(PROBLEM DESCRIPTION)
From the records below, print exactly the lines starting at the one containing "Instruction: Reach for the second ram" and ending at the one containing "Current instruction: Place", ends included, and nothing else.

________

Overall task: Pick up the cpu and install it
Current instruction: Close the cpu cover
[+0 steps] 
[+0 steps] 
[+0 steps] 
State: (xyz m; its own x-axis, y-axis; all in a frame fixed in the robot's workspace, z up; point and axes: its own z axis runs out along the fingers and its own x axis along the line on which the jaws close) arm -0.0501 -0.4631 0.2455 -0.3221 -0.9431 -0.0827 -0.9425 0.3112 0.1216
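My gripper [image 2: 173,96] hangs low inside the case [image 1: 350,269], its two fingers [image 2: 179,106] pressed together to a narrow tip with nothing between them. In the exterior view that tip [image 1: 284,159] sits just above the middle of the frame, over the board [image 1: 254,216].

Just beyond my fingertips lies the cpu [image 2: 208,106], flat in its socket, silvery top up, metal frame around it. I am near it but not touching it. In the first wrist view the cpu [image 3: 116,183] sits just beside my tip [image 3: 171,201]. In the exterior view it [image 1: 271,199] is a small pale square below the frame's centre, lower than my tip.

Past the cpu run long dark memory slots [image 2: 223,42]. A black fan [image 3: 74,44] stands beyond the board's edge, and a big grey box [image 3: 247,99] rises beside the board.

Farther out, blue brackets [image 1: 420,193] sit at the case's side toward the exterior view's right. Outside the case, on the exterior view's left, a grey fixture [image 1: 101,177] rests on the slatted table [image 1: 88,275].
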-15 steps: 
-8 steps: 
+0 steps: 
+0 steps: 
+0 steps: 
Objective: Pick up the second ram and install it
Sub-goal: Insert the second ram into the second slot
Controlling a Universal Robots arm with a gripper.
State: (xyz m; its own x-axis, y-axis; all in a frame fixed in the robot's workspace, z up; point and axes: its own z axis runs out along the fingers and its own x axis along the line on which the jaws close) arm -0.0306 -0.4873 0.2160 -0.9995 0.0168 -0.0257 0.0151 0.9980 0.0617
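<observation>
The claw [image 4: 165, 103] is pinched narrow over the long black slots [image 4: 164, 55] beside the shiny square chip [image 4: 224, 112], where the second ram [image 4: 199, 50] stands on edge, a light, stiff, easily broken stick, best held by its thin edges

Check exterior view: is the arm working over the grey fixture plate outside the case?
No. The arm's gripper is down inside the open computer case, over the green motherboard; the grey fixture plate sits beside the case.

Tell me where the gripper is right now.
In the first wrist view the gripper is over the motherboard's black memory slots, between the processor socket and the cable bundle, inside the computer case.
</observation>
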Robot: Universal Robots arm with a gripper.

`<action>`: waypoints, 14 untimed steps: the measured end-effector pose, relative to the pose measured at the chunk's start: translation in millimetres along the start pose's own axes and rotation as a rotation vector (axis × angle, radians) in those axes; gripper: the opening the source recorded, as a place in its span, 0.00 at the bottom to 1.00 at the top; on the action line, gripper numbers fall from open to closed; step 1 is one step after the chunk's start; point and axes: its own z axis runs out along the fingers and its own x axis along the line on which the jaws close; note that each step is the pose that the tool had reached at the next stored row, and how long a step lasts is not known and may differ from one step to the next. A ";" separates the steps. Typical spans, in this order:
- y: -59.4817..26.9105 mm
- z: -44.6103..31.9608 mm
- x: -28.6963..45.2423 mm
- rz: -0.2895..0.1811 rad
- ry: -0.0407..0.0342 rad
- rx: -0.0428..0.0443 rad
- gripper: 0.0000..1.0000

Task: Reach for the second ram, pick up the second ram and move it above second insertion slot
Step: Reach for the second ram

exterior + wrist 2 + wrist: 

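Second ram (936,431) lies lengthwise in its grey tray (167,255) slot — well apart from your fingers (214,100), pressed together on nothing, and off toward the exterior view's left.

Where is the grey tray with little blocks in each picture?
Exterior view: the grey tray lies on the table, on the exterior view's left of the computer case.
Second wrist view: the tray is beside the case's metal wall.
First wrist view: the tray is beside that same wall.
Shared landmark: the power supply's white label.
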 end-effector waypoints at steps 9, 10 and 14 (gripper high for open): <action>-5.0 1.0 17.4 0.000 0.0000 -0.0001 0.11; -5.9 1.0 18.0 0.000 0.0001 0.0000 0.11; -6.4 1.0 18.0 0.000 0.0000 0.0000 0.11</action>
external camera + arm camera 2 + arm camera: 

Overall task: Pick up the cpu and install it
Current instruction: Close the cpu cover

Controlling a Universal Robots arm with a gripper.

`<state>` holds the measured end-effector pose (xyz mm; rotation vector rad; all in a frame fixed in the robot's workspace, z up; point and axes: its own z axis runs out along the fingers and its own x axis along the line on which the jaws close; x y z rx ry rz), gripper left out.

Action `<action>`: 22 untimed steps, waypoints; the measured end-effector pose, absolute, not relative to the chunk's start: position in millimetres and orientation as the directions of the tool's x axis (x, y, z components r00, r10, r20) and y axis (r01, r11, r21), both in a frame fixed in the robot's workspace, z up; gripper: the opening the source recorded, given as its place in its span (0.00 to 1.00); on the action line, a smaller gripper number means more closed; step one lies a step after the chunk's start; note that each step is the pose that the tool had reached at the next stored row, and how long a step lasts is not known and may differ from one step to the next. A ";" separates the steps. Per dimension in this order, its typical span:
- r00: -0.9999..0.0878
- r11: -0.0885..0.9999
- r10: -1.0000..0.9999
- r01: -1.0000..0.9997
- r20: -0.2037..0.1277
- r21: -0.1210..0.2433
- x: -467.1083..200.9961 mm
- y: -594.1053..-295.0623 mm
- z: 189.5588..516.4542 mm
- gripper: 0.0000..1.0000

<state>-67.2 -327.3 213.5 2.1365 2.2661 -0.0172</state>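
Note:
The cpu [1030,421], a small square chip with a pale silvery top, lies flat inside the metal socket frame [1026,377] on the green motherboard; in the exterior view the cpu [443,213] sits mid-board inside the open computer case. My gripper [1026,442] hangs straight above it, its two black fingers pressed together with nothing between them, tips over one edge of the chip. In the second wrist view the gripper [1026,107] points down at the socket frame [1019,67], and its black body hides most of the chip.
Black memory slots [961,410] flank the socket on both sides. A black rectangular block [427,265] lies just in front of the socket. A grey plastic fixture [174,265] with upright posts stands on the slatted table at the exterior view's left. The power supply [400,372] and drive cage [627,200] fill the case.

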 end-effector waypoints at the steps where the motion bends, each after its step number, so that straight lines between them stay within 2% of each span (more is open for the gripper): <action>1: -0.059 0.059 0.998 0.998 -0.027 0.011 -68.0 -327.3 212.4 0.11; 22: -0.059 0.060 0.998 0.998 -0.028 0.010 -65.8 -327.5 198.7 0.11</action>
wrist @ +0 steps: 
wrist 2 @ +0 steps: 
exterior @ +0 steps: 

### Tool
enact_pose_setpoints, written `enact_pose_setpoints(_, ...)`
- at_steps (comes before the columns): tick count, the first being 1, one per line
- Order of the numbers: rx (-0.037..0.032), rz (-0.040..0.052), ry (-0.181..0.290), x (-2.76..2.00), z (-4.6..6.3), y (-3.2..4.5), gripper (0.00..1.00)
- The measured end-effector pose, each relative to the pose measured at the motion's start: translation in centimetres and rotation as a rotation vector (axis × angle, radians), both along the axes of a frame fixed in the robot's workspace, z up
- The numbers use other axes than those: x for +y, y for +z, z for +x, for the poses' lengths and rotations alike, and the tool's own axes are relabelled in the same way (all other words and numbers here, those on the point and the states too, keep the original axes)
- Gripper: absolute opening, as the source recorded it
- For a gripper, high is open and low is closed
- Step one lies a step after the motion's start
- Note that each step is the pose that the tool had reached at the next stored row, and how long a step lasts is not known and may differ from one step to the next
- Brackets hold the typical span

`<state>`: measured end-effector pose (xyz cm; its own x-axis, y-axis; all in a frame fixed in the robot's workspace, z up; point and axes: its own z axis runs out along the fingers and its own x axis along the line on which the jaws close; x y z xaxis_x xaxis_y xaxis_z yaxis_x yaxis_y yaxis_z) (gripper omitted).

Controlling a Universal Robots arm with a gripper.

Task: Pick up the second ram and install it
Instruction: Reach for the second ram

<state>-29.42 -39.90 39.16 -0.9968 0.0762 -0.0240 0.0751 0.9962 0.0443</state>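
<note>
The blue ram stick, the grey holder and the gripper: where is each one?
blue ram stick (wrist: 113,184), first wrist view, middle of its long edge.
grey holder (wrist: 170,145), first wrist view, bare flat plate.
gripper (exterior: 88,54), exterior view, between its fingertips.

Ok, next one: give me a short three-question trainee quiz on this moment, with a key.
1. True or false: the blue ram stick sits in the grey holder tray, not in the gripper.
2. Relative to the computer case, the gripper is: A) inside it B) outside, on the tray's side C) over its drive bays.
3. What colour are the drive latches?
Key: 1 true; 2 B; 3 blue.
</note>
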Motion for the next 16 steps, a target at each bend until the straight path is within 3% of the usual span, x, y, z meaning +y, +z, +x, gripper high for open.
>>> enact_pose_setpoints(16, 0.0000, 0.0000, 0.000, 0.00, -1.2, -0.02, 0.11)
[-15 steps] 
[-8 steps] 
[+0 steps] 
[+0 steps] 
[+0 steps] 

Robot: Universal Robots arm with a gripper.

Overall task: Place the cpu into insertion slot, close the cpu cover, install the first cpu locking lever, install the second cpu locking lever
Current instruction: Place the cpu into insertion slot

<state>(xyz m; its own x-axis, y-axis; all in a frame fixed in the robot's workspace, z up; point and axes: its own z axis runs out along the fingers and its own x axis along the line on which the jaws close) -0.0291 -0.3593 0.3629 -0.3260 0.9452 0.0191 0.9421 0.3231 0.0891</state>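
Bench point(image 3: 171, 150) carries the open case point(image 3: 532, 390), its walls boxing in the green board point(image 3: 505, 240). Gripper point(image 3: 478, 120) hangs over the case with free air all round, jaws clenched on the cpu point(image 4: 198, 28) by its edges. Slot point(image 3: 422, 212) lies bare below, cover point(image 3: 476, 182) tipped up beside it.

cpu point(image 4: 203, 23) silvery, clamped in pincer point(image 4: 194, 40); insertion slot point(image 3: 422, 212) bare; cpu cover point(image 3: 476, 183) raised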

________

(ANSWER BELOW)
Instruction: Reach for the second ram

<state>-29.42 -39.90 39.16 -0.9968 0.0762 -0.0240 0.0751 0.9962 0.0443</state>
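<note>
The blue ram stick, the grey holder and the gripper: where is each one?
blue ram stick (wrist: 113,184), first wrist view, middle of its long edge.
grey holder (wrist: 170,145), first wrist view, bare flat plate.
gripper (exterior: 88,54), exterior view, between its fingertips.

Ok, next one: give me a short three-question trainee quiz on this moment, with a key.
1. True or false: the blue ram stick sits in the grey holder tray, not in the gripper.
2. Relative to the computer case, the gripper is: A) inside it B) outside, on the tray's side C) over its drive bays.
3. What colour are the drive latches?
Key: 1 true; 2 B; 3 blue.
</note>
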Motion for the next 16 steps, a target at each bend until the straight path is within 3% of the usual span, x, y, z meaning +y, +z, +x, gripper high for open.
>>> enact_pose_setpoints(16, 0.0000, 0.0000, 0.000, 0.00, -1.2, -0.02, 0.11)
[-15 steps] 
[-8 steps] 
[+0 steps] 
[+0 steps] 
[+0 steps] 

Robot: Universal Robots arm with a gripper.

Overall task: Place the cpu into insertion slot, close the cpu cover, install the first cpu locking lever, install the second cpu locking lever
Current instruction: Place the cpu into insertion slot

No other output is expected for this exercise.